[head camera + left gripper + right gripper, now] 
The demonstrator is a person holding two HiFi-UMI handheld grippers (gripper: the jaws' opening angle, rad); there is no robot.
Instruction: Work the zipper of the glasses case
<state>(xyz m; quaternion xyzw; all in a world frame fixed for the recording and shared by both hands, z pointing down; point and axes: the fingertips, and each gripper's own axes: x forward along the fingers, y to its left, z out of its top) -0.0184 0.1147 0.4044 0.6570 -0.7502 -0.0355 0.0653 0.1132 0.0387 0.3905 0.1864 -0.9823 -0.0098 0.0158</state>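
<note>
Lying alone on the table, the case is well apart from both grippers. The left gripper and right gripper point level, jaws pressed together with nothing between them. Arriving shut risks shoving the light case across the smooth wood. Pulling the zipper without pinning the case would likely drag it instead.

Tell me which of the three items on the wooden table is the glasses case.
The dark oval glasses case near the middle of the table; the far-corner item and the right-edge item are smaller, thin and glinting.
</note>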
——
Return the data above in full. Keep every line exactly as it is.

| YOUR RESPONSE |
[head camera + left gripper + right gripper, now] 
The demonstrator is a person holding two HiFi-UMI handheld grippers (gripper: the jaws' opening angle, rad); there is no robot.
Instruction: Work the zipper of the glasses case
<state>(xyz m; quaternion xyzw; all in a world frame fixed for the recording and shared by both hands, z pointing down; point and axes: the fingertips, and each gripper's own axes: x forward along the fingers, y to its left, z out of its top) -0.0184 0.1147 0.4044 0.6570 -0.7502 -0.0355 0.0653 0.1132 0.0387 0.3905 0.1864 -0.9823 -0.0098 0.0158</state>
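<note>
Lying alone on the table, the case is well apart from both grippers. The left gripper and right gripper point level, jaws pressed together with nothing between them. Arriving shut risks shoving the light case across the smooth wood. Pulling the zipper without pinning the case would likely drag it instead.

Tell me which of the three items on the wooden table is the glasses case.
The dark oval glasses case near the middle of the table; the far-corner item and the right-edge item are smaller, thin and glinting.
</note>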

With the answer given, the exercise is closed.